13. The method for administering the therapeutic formulation of claim 1 to elicit an immune response against IL-2 wherein the cancer vaccine comprises EGF.

14. The method for administering the therapeutic formulation of claim 12 to elicit an immune response against IL-2 comprising administering IL-2 or a derivative thereof coupled to a carrier protein and an adjuvant in combination with a specific monoclonal antibody anti-CD25.

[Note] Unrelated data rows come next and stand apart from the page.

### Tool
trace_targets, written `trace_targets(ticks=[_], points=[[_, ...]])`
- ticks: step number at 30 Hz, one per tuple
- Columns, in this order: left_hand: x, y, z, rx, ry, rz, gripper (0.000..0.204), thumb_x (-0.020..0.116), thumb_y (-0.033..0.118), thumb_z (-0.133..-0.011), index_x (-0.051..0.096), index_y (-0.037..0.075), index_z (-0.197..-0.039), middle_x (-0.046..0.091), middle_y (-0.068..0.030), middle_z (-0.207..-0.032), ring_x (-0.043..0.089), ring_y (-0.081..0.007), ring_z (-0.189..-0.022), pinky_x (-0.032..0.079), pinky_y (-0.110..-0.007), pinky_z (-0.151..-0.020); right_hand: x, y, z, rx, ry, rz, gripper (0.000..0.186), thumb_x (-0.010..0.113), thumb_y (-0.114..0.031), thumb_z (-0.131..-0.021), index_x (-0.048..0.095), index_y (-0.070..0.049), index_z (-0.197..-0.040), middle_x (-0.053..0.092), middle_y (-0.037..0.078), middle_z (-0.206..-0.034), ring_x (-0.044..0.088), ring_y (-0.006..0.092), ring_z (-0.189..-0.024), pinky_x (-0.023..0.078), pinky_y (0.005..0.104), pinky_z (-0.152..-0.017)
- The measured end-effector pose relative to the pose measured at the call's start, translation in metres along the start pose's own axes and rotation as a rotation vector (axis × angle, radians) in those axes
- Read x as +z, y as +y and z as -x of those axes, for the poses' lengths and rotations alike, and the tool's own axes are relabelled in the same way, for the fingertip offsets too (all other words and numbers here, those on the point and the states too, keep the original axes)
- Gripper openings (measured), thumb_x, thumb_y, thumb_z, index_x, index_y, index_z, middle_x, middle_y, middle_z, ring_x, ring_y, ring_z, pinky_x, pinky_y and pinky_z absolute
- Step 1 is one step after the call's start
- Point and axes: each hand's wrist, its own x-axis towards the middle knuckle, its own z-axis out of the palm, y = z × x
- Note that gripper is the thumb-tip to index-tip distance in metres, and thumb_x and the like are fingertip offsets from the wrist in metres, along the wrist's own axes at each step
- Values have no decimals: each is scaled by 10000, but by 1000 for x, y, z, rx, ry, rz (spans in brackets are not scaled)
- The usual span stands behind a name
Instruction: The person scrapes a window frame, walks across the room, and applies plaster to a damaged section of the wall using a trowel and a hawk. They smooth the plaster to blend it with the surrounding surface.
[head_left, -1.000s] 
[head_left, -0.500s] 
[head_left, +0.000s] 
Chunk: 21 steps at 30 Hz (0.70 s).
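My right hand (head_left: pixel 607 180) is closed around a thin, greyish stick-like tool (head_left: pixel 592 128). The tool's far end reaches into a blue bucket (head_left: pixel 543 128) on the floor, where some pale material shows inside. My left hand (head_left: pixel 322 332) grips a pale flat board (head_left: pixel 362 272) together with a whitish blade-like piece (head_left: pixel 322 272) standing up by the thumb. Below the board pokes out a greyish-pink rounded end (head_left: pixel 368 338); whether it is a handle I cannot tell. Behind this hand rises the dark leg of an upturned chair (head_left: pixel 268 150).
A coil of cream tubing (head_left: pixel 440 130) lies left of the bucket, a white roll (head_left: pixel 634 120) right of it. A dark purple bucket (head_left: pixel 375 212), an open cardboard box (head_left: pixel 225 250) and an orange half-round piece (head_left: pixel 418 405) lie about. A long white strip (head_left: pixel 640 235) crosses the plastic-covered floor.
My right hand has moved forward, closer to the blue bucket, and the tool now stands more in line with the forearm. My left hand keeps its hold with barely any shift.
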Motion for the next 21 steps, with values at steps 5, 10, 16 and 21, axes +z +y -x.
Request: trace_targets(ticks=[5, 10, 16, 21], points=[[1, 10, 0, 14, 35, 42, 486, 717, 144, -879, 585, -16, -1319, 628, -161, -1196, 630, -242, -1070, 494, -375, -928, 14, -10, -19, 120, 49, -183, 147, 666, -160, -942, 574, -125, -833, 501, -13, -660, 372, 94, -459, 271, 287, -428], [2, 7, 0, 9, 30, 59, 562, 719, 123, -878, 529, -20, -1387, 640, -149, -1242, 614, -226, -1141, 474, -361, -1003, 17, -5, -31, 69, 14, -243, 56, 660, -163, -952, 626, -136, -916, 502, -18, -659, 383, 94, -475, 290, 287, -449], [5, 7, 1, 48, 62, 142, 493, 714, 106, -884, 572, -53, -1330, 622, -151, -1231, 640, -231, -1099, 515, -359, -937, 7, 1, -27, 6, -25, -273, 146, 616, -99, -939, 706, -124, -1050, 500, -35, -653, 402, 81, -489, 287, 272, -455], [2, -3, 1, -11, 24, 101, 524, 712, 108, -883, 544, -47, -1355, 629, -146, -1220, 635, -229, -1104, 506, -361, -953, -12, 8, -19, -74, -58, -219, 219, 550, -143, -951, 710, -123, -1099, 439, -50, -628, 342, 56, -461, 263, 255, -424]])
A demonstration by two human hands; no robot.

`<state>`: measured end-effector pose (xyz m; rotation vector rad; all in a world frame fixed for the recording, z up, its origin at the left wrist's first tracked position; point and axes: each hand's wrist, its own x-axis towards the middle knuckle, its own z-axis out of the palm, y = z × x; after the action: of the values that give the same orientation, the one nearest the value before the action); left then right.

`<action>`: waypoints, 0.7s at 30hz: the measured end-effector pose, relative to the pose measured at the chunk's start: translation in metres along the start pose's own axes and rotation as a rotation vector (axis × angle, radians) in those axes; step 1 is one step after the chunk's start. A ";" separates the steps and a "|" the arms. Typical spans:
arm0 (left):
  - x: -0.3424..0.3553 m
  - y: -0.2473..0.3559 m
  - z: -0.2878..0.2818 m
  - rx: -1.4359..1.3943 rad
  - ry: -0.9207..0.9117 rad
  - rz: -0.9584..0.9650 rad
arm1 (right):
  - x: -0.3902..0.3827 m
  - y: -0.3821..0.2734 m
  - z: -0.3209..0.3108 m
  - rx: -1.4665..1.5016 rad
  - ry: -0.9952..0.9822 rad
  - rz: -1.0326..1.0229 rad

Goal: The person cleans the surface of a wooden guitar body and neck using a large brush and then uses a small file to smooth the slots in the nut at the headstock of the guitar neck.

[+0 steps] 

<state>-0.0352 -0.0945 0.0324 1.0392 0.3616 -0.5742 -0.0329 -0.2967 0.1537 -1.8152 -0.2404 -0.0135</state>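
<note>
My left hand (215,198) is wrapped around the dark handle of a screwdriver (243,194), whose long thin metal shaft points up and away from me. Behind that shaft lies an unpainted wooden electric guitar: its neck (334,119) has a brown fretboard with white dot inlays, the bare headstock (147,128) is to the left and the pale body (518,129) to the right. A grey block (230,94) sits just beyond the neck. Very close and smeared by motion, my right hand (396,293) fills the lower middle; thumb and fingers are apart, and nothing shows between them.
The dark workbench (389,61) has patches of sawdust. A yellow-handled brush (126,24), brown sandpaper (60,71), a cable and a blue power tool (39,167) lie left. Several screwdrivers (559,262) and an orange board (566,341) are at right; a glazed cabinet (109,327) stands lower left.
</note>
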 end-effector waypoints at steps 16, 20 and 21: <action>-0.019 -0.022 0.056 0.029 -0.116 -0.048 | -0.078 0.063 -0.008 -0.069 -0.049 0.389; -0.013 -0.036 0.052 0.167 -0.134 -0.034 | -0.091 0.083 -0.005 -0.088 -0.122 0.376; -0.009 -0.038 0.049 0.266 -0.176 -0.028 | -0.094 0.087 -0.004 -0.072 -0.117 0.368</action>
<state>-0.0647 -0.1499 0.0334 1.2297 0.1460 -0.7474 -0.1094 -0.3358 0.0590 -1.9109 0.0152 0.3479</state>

15. The method of administering the therapeutic formulation of claim 13 for eliciting an immune response against IL-2 further comprising a specific monoclonal antibody anti-CD25.

16. A therapeutic formulation according to claim 1, comprising, a medicament, said medicament elicits an immune response against IL-2 so as to inhibit the growth of tumours in cancer patients.

17. The use of the therapeutic formulation of 1, comprising inhibiting the growth of tumours.

18. A therapeutic formulation to elicit an immune response against IL-2, said formulation comprising:

(a) at least one selected from an IL-2 carrier protein conjugate and a monoclonal antibody anti-IL-2; and

(b) at least one selected from a carrier vaccine and a monoclonal antibody anti-CD25.

19. The therapeutic formulation of claim 18, further comprising an adjuvant.

20. The therapeutic formulation of claim 18, wherein the carrier protein comprises P64k derived neisseria meningitidis.